Extreme summer rainfall dumped more than 8 inches of rain in parts of five states in the last week of July, causing disastrous floods and landslides. Thousands of residents were displaced, and at least 37 locals were killed in eastern Kentucky as flood water topped homes in the narrow valleys of the Appalachian Mountains. In one particularly tragic instance, rushing debris-laden floodwaters snatched four children between the ages of two and eight from the roof of a mobile home where a family sought refuge.
As global warming continues, the scientific consensus is that storms like these are expected to increase in force and frequency. State rainfall data shows that more state records have been established in recent decades. (For now, global warming shows no signs of slowing. Earth’s CO2 level rose every year since climate change became a national issue.)

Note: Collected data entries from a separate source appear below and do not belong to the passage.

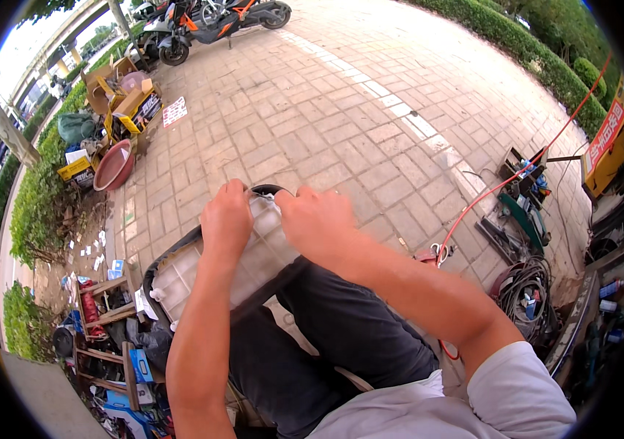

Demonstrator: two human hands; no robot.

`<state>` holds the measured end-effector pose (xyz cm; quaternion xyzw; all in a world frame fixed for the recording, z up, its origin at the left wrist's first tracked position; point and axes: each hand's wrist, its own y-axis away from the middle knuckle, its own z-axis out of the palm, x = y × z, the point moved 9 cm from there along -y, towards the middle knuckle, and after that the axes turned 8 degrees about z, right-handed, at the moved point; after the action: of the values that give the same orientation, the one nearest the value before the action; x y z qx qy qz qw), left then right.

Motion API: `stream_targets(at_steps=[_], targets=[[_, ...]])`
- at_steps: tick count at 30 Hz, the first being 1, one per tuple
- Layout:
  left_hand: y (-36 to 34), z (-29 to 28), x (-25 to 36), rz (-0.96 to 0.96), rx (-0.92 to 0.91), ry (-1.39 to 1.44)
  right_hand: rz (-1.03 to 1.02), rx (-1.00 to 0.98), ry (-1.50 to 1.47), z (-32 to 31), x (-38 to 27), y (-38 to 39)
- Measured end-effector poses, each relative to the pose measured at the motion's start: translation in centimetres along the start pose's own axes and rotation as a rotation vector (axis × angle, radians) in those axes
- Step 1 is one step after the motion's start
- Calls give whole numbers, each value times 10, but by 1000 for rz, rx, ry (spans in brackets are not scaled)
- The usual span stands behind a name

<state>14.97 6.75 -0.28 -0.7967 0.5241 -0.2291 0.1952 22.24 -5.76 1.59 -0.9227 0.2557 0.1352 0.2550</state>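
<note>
A scooter seat lies upside down across my thighs, its pale ribbed plastic base [249,276] facing up. Black seat cover [277,288] wraps over the rim of that base all round. At the far end of the seat, my left hand [226,223] is closed, gripping the cover's edge. My right hand [313,223] is closed there too, just to the right, pinching the cover. Between the hands a short stretch of black cover edge shows. The fingertips are mostly hidden behind the knuckles. A small whitish knob [157,294] sits at the seat's near left corner.
Wooden frames [107,356] and clutter lie at my left. Beyond them are a pink basin [114,165] and cardboard boxes [138,110]. A red hose [498,184] crosses the brick paving at right, near tools [524,212] and coiled cable [535,289]. Scooters [217,22] stand at the back.
</note>
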Motion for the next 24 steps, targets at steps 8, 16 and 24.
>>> stream_targets(at_steps=[8, 16, 24], targets=[[1, 0, -9, -120, 0, 43, -26, 247, -24, 20, 0, 25], [2, 7, -14, -131, -19, 59, 26, 128, -48, 34, 6, 28], [0, -5, -3, -70, 9, 167, -130, 274, -72, 14, 12, 28]])
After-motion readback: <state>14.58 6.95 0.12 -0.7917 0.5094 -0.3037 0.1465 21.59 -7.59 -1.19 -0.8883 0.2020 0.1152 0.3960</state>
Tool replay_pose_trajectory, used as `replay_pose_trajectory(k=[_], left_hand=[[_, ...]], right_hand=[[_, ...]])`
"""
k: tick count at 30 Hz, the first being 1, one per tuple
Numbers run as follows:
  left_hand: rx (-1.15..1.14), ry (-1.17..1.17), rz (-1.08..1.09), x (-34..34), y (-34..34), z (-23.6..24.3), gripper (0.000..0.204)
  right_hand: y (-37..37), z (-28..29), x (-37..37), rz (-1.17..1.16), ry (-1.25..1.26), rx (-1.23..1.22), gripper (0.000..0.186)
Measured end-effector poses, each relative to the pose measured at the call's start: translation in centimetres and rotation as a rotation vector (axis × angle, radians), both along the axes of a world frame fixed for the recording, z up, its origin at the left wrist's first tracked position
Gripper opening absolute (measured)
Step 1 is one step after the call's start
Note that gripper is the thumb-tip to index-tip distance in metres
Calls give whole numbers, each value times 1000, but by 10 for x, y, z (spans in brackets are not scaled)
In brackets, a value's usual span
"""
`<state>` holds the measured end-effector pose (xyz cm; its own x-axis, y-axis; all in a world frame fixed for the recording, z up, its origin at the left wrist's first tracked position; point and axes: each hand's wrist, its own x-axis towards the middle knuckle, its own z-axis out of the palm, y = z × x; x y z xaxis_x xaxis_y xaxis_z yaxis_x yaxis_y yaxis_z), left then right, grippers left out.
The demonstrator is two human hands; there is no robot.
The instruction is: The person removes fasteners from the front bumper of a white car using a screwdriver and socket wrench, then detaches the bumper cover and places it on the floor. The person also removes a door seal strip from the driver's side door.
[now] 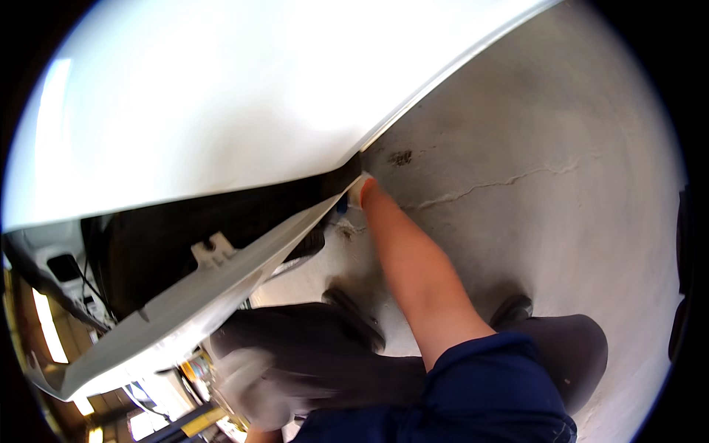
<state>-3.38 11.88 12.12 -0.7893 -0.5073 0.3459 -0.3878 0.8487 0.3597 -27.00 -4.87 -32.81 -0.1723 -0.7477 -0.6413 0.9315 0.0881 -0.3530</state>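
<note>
- White painted car body panel (221, 96) fills the upper left of the view; below it a loose white bumper cover (214, 295) hangs away from the body, leaving a dark gap (170, 244) where a white mounting bracket (213, 251) shows.
- Right hand (360, 190), in a white glove, reaches to the corner where the bumper cover meets the body panel, with a small blue piece (342, 207) just beside it. Its fingers are tucked behind the edge, so I cannot tell whether they grip anything.
- Right arm is stretched nearly straight, forearm bare, the dark blue sleeve (480, 384) pushed up above the elbow.
- Left hand (247, 387), also white-gloved, is low and blurred near the cover's lower edge; how its fingers stand cannot be told.
- Risk, as I judge it: the cover looks held at few points, so it could sag or drop onto the concrete floor (561, 148), scuffing the paint; fingers in the seam could be pinched if it shifts.
- Dark shoes (354, 314) stand on the cracked floor beneath.
</note>
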Motion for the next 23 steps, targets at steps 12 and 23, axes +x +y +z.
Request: replay_pose_trajectory(k=[12, 23], left_hand=[[1565, 513, 860, -119, -194, -360, 44], [-93, -421, 44, -91, -274, -432, 47]], right_hand=[[28, 30, -39, 562, 1401, 82, 59], [55, 130, -7, 672, 1396, 118, 46]])
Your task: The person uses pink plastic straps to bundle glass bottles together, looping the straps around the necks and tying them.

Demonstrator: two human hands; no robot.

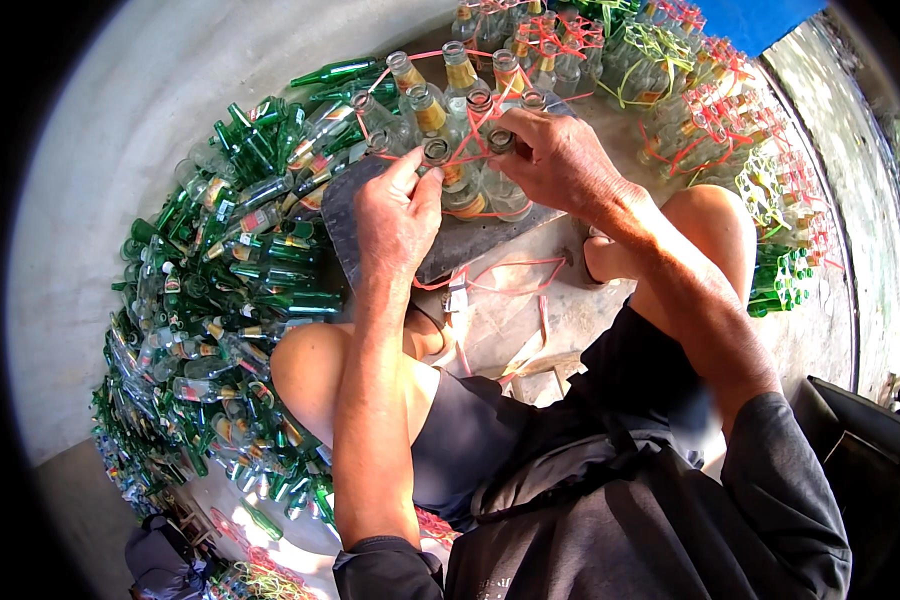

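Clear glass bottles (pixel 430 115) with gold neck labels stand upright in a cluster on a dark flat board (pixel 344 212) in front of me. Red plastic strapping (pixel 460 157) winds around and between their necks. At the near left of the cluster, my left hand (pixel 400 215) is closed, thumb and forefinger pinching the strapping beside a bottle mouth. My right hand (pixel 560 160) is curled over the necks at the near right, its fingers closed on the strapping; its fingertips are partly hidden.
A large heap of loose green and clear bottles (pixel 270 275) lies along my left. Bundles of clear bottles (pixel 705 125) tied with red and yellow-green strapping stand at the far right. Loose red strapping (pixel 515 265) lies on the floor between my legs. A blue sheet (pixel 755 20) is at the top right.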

To identify the record rainfall in every state, 247 Wall St. reviewed the maximum rainfall recorded within a 24-hour period in every state compiled by the State Climate Extremes Committee, a panel responsible for monitoring observations that may exceed all-time records for the National Oceanographic and Atmospheric Administration.
Hawaii currently holds the U.S. 24-hour precipitation record after the island of Kauai received nearly 50 inches of rain on April 14-15, 2018, inundating homes in the area. (Also see, the hottest day on record in every state.)
In second place is Texas, where Tropical Storm Claudette dropped 42 inches of rain in and around the Houston suburb of Alvin in the summer of 1979. Luckily, no deaths were reported, and about 3,000 people had to be rescued by emergency crews, according to the Houston Chronicle.
The earliest standing 24-hour rainfall record belongs to Maryland. In the summer of 1897, a storm dropped almost 15 inches of rain near the town of Friendship, about 29 miles east of Washington D.C. In all, 10 states still hold rainfall records from earlier than 1954.
In the 1960s, four states broke their previous 24-hour rainfall records. Six records, including ones for Puerto Rico and the U.S. Virgin Island, were broken in both the 1970s and 1980s. Eleven records were broken in the 1990s, including three in 1996.
Six state 24-hour precipitation records have been broken since 2013, the most recent on Aug. 20-21, 2021, when nearly 21 inches of rain fell in and near McEwen, Tennessee, 55 miles west of Nashville.